Given an array of ints, is it possible to divide the ints into two
groups, so that the sum of one group is a multiple of 10, and the sum
of the other group is odd. Every int must be in one group or the
other. Write a recursive helper method that takes whatever arguments
you like, and make the initial call to your recursive helper from
splitOdd10(). (No loops needed.)

splitOdd10({5, 5, 5}) → true

splitOdd10({5, 5, 6}) → false

splitOdd10({5, 5, 6, 1}) → true


public boolean splitOdd10(int[] nums) {
        int total=findSum(0, nums, 0);
        if((total%10)%2==0||total==0)
        {
             return false;
        }
        return ifGroupExistsThatSumsToValue(0, nums, total%10);
    }
    public int findSum(int n, int[] nums, int sum)
    {
        if(nums.length==0)
            return 0;
        if(n==nums.length-1)
        {
            return sum+nums[n];
        }
        return findSum(n+1, nums, sum+nums[n]);
    }

    public boolean ifGroupExistsThatSumsToValue(int start, int[]nums, int target)
    {
       if(start==nums.length-1)
       {
           return target-nums[start]==0;
       }
       if(target==0)
       {
           return true;
       }
       if(ifGroupExistsThatSumsToValue(start+1, nums, target-nums[start]))
          return ifGroupExistsThatSumsToValue(start+1, nums, target-nums[start]);

       return ifGroupExistsThatSumsToValue(start+1, nums, target+nums[start]);
       }

Solution

You could simplify findSum.
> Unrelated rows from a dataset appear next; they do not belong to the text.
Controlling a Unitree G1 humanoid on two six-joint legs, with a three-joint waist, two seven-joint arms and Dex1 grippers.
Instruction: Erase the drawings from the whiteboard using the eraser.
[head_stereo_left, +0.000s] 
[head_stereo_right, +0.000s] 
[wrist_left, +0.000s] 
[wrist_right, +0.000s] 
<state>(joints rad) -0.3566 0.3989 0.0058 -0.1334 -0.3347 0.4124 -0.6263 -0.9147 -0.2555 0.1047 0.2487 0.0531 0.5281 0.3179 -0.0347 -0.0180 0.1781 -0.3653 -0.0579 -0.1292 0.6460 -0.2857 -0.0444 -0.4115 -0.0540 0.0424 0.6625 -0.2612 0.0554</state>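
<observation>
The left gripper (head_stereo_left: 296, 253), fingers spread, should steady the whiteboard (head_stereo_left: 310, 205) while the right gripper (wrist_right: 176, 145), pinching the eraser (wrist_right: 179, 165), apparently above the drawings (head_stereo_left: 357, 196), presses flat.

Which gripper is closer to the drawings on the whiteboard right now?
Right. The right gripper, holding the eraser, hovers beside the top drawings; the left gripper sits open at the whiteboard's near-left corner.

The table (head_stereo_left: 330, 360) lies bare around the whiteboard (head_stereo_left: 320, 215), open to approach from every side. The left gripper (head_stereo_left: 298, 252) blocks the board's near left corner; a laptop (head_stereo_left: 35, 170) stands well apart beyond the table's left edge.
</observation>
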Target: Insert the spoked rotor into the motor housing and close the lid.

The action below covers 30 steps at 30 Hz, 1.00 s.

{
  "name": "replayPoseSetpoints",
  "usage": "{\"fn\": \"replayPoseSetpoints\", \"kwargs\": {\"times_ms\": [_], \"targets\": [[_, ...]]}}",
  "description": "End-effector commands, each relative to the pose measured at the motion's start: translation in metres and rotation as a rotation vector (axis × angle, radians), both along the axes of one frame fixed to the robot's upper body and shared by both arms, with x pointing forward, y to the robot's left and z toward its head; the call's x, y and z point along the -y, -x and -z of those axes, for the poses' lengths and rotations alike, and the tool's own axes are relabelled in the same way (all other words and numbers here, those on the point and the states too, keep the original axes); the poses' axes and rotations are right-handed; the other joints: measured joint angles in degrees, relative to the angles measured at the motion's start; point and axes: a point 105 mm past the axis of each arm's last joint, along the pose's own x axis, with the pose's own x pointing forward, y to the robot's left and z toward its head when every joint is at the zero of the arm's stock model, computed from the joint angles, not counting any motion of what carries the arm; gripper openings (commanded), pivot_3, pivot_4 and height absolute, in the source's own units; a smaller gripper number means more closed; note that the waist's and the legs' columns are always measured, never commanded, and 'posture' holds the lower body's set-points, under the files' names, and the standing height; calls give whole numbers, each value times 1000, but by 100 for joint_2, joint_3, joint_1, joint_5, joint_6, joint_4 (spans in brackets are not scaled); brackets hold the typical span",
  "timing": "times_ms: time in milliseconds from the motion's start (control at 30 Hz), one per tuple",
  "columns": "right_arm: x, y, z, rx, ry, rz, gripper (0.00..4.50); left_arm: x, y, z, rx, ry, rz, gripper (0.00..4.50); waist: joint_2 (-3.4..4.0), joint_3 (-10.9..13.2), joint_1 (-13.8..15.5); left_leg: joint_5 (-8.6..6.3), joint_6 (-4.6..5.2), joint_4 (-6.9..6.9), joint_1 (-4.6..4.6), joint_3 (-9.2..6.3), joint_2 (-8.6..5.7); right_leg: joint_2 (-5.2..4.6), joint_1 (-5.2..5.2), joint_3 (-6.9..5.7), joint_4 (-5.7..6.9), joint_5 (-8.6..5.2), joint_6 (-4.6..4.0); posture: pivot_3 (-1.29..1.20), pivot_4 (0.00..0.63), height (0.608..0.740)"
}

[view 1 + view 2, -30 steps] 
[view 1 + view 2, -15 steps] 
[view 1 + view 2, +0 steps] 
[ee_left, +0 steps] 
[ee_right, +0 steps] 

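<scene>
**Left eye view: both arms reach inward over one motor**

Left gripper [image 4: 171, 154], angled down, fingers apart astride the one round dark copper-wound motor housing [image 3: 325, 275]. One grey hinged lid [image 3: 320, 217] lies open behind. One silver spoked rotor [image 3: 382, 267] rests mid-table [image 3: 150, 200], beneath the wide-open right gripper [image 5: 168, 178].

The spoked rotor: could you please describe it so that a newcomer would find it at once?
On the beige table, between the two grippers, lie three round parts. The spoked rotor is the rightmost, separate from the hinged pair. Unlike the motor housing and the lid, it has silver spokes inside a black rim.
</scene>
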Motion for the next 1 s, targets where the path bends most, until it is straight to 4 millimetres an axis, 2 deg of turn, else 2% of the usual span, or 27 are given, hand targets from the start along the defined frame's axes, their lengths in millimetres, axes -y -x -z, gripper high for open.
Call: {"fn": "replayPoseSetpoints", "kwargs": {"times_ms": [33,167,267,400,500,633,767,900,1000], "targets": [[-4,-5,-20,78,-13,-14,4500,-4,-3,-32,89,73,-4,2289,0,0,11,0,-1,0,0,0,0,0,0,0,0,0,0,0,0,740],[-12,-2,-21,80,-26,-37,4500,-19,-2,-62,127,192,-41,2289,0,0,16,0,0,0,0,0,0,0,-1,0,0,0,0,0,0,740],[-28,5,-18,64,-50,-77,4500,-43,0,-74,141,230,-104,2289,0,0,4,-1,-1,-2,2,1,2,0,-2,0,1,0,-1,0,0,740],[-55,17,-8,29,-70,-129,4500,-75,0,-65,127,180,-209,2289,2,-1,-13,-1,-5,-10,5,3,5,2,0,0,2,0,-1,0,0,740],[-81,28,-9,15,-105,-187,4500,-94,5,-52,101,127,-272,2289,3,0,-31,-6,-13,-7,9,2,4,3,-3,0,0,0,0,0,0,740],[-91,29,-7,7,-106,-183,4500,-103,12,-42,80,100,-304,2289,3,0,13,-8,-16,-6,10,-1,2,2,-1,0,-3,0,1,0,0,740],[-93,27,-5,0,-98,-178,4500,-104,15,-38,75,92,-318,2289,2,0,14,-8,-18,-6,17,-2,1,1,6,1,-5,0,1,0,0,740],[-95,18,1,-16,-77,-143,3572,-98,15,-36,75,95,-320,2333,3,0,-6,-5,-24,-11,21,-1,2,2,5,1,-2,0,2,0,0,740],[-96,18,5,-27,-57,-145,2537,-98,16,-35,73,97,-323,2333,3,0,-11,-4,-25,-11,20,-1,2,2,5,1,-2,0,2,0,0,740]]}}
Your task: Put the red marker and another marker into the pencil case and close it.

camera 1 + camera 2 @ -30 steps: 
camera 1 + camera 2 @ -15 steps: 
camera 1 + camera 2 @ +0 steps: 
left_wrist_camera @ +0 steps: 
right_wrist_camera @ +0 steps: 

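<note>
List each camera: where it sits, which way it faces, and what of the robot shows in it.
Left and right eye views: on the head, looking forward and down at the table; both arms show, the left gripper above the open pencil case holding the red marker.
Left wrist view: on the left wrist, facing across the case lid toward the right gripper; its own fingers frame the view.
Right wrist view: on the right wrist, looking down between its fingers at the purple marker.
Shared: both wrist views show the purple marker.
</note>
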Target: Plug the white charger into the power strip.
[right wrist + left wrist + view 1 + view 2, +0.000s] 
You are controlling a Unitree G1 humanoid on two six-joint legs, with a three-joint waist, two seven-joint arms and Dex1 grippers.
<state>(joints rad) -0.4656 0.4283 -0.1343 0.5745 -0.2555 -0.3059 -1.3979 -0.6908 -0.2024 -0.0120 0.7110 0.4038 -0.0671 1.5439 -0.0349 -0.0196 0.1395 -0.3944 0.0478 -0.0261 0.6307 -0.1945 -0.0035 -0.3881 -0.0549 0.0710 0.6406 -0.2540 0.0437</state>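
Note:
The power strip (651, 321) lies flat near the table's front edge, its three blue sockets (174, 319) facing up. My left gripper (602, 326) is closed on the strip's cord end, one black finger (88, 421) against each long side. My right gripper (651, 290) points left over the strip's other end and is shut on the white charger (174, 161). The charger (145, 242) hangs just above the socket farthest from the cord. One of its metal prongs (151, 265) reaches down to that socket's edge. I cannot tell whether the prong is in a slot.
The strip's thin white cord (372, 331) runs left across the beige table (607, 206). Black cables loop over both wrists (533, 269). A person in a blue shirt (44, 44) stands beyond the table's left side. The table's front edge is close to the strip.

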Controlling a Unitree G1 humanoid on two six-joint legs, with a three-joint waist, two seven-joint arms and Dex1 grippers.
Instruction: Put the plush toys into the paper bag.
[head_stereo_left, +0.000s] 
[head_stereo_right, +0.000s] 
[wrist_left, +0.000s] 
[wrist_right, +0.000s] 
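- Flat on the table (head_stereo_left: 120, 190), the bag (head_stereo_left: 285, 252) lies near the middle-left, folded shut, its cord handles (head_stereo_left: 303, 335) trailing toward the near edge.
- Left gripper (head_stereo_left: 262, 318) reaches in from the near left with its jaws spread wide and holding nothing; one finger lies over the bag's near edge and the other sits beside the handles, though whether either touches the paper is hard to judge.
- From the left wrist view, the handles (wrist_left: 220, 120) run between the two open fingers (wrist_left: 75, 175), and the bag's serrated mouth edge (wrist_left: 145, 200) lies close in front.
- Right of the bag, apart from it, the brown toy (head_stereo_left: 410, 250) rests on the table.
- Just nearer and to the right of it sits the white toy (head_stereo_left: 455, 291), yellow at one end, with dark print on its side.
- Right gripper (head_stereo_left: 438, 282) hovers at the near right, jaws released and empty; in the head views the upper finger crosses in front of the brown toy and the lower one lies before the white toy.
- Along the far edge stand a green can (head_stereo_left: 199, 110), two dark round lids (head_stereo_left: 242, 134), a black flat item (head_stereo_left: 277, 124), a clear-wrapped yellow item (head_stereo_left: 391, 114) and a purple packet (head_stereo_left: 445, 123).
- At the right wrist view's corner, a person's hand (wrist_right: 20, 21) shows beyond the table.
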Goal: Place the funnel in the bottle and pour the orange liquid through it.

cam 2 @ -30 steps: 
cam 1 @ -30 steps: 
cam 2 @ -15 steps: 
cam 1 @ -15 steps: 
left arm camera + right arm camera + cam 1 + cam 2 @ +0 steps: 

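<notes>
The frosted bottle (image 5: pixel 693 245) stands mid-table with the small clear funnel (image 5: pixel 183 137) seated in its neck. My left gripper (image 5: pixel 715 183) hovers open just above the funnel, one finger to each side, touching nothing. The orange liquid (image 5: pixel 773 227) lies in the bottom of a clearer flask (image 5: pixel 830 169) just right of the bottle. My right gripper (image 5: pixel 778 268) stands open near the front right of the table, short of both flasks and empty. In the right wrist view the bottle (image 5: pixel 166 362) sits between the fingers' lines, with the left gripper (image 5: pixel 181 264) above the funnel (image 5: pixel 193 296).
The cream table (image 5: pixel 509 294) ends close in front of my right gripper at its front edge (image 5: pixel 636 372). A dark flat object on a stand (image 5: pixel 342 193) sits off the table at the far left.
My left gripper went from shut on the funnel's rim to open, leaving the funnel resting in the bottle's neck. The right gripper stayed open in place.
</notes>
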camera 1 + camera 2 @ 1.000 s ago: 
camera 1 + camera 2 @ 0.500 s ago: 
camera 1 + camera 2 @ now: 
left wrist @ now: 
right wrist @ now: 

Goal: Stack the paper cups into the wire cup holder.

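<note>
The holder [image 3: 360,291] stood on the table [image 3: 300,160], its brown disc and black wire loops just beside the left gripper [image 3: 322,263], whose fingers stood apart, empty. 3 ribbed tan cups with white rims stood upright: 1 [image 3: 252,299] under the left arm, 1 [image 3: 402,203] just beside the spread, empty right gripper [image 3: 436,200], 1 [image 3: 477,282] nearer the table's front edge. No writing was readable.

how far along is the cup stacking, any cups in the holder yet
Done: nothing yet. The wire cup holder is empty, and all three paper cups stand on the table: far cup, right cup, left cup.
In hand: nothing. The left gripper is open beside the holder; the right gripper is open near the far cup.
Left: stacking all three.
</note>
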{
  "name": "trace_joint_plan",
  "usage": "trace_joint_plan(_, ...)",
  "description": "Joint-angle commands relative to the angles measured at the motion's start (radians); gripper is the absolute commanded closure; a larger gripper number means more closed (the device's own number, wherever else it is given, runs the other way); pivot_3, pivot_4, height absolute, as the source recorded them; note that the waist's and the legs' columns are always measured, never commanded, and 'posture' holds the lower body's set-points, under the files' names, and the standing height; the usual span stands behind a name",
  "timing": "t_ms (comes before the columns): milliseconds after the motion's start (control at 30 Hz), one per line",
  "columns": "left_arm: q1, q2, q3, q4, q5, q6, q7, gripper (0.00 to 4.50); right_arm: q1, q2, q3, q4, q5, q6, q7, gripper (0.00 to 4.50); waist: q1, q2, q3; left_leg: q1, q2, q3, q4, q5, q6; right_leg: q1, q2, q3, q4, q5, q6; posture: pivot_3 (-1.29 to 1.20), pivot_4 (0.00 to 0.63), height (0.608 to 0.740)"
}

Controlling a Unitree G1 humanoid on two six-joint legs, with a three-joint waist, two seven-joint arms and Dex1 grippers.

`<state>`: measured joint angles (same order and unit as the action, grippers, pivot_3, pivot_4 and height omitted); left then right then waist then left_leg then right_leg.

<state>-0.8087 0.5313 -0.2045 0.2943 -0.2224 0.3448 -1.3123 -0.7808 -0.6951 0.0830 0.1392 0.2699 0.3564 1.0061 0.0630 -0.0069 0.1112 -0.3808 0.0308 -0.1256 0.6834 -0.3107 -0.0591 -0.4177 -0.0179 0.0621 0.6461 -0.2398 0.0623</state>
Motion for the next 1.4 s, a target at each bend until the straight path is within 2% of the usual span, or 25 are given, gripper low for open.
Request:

I would also rename the variables and reorder the parameters:

private int findSum(int[] nums, int i, int accum) {
    if (i == nums.length) {
        return accum;
    }
    return findSum(nums, i + 1, nums[i] + accum);
}


The end part of the ifGroupExistsThatSumsToValue method can also be simplified:

public boolean ifGroupExistsThatSumsToValue(int start, int[] nums, int target) {
    if (start == nums.length - 1) {
        return target - nums[start] == 0;
    }
    if (target == 0) {
        return true;
    }
    return ifGroupExistsThatSumsToValue(start + 1, nums, target - nums[start])
            || ifGroupExistsThatSumsToValue(start + 1, nums, target + nums[start]);
}


When logic is kind of tricky, like in this problem, it's good to add the examples in the problem statement as proper unit tests:

@Test
public void test_5_5_5() {
    assertTrue(splitOdd10(new int[]{5, 5, 5}));
}

@Test
public void test_5_5_6() {
    assertFalse(splitOdd10(new int[]{5, 5, 6}));
}

@Test
public void test_5_5_6_1() {
    assertTrue(splitOdd10(new int[]{5, 5, 6, 1}));
}


And then keep adding some more to try to cover all corner cases, for example:

@Test
public void testEmpty() {
    assertFalse(splitOdd10(new int[0]));
}

@Test
public void testSingleNum() {
    assertTrue(splitOdd10(new int[]{1}));
    assertFalse(splitOdd10(new int[]{2}));
    assertFalse(splitOdd10(new int[]{10}));
}


As others have pointed out, your formatting is awful. Please reformat nicely next time, Control Shift f in Eclipse does this easily, and any decent IDE has the equivalent.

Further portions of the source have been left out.